Despite the SAHRC denying Solidarity’s interpretation of the report’s findings, the union took the matter to the Labour Court where it was seeking an order to force the department to enforce this suggestion.

The Labour Court and the Labour Appeals Court both dismissed the argument, which the union then lodged to the Constitutional Court.

“The Constitutional Court, in our view, correctly dismissed this frivolous court challenge which seeks to rewrite the painful past that we come from and the measures that have been instituted to ensure that the injustices of the past are redeemed to the extent possible,” said Nxesi in a statement on Monday (7 February).

Nxesi added that there is still a long way to go before it could be argued that Africans had caught up with the past injustices.

“Year in and year out, our Commission of Employment Equity proves that white males remain entrenched at the top of the food chain and in management – in fact in all categories that matter.

“Black people are still at the bottom and as long as the picture remains so skew, the need for the corrective action will always be there.”
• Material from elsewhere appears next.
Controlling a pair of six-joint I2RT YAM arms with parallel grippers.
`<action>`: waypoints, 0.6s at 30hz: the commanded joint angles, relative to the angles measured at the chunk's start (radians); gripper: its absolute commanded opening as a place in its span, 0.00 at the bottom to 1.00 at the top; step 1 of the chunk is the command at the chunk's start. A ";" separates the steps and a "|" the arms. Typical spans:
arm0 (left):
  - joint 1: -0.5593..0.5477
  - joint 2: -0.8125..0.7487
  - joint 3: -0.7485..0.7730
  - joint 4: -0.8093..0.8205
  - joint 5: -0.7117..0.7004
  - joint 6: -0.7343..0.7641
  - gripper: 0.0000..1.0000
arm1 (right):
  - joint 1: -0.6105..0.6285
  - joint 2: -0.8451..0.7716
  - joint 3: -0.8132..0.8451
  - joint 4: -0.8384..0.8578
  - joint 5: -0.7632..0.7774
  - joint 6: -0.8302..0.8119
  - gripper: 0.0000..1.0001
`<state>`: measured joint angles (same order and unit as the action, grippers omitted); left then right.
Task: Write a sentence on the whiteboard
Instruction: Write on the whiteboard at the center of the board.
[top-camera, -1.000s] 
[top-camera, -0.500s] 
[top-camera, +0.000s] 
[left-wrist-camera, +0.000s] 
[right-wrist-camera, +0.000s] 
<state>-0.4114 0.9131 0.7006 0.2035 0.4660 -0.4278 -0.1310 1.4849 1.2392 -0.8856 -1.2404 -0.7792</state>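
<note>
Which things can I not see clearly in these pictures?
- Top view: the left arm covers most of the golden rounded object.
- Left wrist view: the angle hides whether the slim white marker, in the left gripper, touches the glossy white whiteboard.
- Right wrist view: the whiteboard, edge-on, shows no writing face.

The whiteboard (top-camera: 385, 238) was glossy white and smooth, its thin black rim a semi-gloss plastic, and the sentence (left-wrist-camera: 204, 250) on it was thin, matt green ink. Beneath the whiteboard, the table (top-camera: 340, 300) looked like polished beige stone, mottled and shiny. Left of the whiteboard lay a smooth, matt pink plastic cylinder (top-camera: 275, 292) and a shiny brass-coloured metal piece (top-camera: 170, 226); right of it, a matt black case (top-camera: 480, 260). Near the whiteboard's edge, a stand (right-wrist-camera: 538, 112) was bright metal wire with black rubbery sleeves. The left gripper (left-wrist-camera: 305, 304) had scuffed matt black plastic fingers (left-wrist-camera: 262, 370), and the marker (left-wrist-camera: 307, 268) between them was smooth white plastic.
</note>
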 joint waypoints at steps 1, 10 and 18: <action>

“What this judgment does is to give us even more impetus to work towards the transformation of the workplace, and we commit to ensure that we will do all that is in our power to see a more representative workplace,” said Nxesi.

Greater transformation

The government is already making an even greater push for transformation in businesses in South Africa, through the Employment Equity Amendment Bill which is currently out for public comment.

The bill promises a shake-up of the country’s existing employment equity laws and will give the minister of Employment and Labour the power to speed up transformation in specific business sectors.

It does this by empowering the minister to set sector-specific employment equity targets across most of South Africa’s major industries.

Under the legislation, the minister will first have to publish a notice in a gazette, identifying the national economic sectors which will be impacted.

After consulting the individual sectors – and on the advice of the Commission for Employment Equity (CEE) – the minister may set numerical employment equity targets for any sector or part of a sector by notice in a gazette.

The department said that the notice may set different numerical targets for different occupational levels, sub-sectors or regions.

The bill stipulates that a draft of any notice that the minister proposes must be published in the gazette and interested parties must be permitted at least 30 days to comment.

Some of the factors which the minister will consider when setting sector targets include:

  • The qualification, skills and experience required to be employed in a particular occupational level;
  • The rate of turn-over and natural attrition in a sector;
  • Recruitment and promotional trends within a sector.

President Cyril Ramaphosa has promised that the bill will be a ‘game changer’ for Black Economic Empowerment in South Africa, and will include a focus on the key economic sectors which drive the economy and the role that black people have in these areas.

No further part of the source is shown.